18 May 2022, The Tablet

Conflict 'tore our dignity as a nation to shreds' – Colombia Truth Commission


“How can we live at ease as a body when there is this pain among us?”


Conflict 'tore our dignity as a nation to shreds' – Colombia Truth Commission

Members of several indigenous tribes demonstrate in Plaza de Bolivar against the massacres and the killing of social leaders in 2020.
VWPics / Alamy

“We tore our dignity to shred,” says Fr Francisco de Roux SJ, describing his view of the 60-year Colombian armed conflict that he has been investigating for the last four years as president of the country’s Truth Commission. Fr de Roux, a former provincial of the Colombian Jesuits, was talking to the Madrid daily El País as he completes his report, which is due to be published on 28 June. 

Asked how he coped with the horror stories he had heard, Fr de Roux said: “As a Colombian I couldn’t live in any other way. We are a body as a nation and we have no other way of being free and winning dignity if we do not understand the totality of the body. It is a body that has had its faced shattered in Machuca, its heart broken in the Chocó, its legs burnt in El Salado, its arms torn off in the Magdalena Medio, its stomach and liver burst in Nariño, its vagina destroyed in Tierralta, the spirit and soul of a people devastated among the indigenous people of the Vaupés and the Embera indigenous people.

“How can we live at ease as a body when there is this pain among us?  And it is such a beautiful country, a country of drums, of so many types of music, and all this has been penetrated very deeply by fear, by pain, by uncertainty. That is why Colombia, after 60 years, continues in an internal armed conflict in which many boys died in battles as guerrillas or paramilitaries without any idea of what they were fighting for.”

Fr de Roux said he had been surprised by the way Colombia became “desensitised” to the violence. “It became normal to live in the midst of so much human suffering. In 2001 we would turn on the television and the first item would be that day’s massacre. Even today there are small massacres, but then it was 100 people, 80 people. And the county carried on as though nothing was happening..  It’s amazing. 

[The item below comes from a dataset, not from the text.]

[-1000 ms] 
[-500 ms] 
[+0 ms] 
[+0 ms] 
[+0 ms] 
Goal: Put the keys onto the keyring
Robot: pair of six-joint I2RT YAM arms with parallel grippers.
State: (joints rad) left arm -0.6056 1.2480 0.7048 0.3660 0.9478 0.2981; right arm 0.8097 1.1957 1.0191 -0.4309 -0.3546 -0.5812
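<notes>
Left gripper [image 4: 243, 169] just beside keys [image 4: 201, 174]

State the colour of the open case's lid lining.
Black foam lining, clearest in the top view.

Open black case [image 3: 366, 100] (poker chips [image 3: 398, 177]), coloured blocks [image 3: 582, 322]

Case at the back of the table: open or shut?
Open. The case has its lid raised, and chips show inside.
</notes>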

“The street-sellers went on selling their bits and pieces, the business people carried on with their businesses, the academics went on teaches, priests saying mass. Brutal. Why didn’t Colombia react? Over 80 per cent of the dead were unarmed civilians – they weren’t combatants.

And this went on for fifty years. We tore our own dignity to shreds. That is why I’m impressed by the attitude of  Greta Thunberg to global warming – because I feel the same anger – when she says: ‘How dare you? How can you dare to think you are human beings if you allow this to happen?”

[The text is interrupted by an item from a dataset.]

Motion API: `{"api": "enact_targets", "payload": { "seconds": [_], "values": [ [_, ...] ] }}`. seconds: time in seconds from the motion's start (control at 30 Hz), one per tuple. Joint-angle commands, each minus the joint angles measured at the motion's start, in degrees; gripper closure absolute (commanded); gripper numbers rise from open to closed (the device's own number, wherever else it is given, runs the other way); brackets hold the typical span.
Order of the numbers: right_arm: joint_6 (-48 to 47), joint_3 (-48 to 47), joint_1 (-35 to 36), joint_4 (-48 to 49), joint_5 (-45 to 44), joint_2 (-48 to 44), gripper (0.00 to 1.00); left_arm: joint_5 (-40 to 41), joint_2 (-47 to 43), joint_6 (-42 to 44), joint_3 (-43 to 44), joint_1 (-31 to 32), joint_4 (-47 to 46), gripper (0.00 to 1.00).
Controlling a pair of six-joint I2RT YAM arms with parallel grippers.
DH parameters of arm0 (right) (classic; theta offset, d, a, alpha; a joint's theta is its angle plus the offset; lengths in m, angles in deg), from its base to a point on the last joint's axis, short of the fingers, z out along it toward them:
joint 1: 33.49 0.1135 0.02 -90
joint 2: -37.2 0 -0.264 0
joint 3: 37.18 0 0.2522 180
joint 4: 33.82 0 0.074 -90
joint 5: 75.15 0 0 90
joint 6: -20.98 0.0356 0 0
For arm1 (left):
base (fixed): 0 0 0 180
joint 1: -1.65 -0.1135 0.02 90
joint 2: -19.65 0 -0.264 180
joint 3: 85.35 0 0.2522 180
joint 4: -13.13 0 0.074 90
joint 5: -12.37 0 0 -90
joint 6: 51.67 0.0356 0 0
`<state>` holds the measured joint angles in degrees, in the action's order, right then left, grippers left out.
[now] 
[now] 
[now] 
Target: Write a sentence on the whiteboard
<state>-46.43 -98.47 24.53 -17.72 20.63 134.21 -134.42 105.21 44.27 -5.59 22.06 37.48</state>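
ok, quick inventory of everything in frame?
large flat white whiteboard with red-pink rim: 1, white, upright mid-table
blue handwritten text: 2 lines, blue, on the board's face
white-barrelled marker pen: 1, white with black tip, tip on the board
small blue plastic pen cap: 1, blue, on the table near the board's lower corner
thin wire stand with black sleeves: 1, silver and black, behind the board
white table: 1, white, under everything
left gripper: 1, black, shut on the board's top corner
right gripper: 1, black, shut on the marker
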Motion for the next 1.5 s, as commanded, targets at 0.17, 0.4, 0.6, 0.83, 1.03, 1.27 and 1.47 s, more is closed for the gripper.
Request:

Asked what the commission’s final report meant for him, Fr de Roux told El Pais: “It means a very harsh experience, of being confronted with the truth.  And at the same time a call to hope.  Harsh because we went through very deep things.  We went across the country once more and found so many women raped and abused. 

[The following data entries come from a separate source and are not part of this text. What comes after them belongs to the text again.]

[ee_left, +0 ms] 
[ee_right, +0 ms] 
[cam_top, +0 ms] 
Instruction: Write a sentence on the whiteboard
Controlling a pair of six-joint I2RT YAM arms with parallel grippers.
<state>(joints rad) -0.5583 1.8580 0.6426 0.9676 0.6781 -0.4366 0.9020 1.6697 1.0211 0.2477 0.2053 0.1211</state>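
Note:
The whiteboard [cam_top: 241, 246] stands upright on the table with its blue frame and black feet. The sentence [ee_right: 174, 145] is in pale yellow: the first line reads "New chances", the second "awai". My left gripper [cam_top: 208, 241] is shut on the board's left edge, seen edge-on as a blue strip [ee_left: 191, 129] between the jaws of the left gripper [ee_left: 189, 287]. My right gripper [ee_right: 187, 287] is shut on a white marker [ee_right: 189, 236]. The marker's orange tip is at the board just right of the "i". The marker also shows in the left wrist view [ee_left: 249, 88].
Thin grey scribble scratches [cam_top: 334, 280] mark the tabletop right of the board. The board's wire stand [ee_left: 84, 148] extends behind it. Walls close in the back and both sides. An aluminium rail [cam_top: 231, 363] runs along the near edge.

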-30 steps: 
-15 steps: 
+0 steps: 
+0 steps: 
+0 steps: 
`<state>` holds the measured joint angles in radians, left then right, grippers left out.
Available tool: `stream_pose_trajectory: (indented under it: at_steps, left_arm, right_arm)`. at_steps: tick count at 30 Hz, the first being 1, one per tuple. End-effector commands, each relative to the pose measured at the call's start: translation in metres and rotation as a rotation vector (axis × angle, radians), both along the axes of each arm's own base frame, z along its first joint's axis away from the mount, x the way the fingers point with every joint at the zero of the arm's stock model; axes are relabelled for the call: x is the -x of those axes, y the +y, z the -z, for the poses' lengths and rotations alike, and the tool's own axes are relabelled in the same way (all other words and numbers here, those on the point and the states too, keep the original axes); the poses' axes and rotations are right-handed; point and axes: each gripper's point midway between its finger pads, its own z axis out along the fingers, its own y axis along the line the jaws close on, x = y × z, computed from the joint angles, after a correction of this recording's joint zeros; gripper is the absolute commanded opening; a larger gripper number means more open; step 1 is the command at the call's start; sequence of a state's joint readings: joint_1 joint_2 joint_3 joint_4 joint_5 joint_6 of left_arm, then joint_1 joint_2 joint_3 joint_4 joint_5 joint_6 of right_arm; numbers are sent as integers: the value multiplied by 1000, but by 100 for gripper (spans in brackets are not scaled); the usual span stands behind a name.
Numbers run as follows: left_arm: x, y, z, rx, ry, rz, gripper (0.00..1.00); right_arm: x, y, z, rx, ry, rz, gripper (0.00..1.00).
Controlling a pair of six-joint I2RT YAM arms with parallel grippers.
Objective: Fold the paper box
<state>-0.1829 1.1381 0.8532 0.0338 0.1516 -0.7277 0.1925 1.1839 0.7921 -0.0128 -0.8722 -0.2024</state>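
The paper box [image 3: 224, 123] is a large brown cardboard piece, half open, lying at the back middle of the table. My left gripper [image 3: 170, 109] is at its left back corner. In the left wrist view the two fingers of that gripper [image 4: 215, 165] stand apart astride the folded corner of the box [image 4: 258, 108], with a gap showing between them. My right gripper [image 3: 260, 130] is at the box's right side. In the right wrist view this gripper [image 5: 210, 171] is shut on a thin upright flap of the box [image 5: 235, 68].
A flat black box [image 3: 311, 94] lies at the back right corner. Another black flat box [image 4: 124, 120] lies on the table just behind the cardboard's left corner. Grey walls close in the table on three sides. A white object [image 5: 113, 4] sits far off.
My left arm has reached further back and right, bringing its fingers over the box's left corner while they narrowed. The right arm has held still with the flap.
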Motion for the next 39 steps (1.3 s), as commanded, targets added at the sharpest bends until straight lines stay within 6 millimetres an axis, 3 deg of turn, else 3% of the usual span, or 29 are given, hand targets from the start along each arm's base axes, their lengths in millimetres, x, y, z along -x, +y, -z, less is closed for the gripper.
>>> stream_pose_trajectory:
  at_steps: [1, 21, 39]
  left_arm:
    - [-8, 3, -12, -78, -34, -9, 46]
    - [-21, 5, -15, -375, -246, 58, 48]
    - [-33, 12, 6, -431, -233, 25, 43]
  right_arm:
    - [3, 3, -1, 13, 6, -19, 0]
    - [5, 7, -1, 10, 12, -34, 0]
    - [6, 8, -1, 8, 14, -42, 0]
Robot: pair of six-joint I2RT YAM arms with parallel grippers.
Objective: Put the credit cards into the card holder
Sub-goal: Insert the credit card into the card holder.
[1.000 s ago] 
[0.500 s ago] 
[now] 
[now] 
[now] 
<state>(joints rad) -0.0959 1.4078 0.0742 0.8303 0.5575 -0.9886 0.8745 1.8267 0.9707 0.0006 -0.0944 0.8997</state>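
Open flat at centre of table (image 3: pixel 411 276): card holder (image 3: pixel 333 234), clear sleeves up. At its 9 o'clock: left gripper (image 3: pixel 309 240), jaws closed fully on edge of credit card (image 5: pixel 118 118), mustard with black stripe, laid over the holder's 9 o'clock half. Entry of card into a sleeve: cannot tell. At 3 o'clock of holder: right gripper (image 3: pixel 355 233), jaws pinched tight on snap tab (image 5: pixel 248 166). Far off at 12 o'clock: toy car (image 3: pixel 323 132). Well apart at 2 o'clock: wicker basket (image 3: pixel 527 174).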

“The over 30,000 children taken to the war and who are now describing how they were dragged into it, how they were raped, how the women were forced to have abortions. We met very many people who had been kidnapped, out of the total of over 27,000 kidnappings. Over 1,000 families whose children were dressed up as guerrillas by the army and murdered. We have been in the villages where massacres took place. I could go on. That is the reality of the suffering. And the soldiers who lost their legs, with their faces burnt by anti-personnel mines. Enormous pain on all sides. Colombia has to stop and think about this and go forward.”

The real challenge of the commission’s work, says Fr de Roux, is reconciliation. “People want the truth to be told. And at a deeper level we believe in reconciliation.

“First, build on the truth, second, take the decision that we won’t start killing each other again, third, make other people feel: ‘I understand you, I put myself in your shoes and I respect you.’ Fourth, build together even though things have been so hard.  But we won’t forget, precisely so that it doesn’t happen again. We will fill this country with places of memory to save the dignity of the people who died.

“We don’t think what we are doing is an end point. We want to bring the country together in a conversation, to go deeper into what we have found.  I’m not afraid of being stigmatised. What makes me afraid is not succeeding in bringing the country to understand what happened to us and to rebuild out of our differences. It is so difficult that I don’t know if we will be up to it.”